### Task to complete
Beneath this instruction is a block of data; output from it exactly the lines that run from the one containing "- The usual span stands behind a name" through the one containing "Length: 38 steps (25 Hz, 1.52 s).", inclusive.
BEGIN Data extract
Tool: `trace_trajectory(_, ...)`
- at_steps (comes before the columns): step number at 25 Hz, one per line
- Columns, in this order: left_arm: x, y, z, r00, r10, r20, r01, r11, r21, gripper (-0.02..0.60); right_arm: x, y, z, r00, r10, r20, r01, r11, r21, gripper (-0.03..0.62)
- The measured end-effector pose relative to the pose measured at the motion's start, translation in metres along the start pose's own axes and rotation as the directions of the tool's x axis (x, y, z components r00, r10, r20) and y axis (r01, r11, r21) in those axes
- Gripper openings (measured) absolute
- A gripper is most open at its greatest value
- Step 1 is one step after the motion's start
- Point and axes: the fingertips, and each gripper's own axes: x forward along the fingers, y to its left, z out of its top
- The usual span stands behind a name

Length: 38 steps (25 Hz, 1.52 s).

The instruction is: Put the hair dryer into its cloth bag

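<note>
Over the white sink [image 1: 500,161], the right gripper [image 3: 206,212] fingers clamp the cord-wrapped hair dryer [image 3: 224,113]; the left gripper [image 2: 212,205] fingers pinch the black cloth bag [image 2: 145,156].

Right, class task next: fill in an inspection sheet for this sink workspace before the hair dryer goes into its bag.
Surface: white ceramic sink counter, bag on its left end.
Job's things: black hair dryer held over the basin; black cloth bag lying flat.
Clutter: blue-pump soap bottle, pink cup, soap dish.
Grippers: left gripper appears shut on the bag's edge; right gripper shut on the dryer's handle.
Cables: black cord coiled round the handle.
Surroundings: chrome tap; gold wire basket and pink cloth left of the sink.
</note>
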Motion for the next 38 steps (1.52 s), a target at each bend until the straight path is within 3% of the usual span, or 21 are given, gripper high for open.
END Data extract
### Final answer
- The usual span stands behind a name

Length: 38 steps (25 Hz, 1.52 s).

There's no more to the output.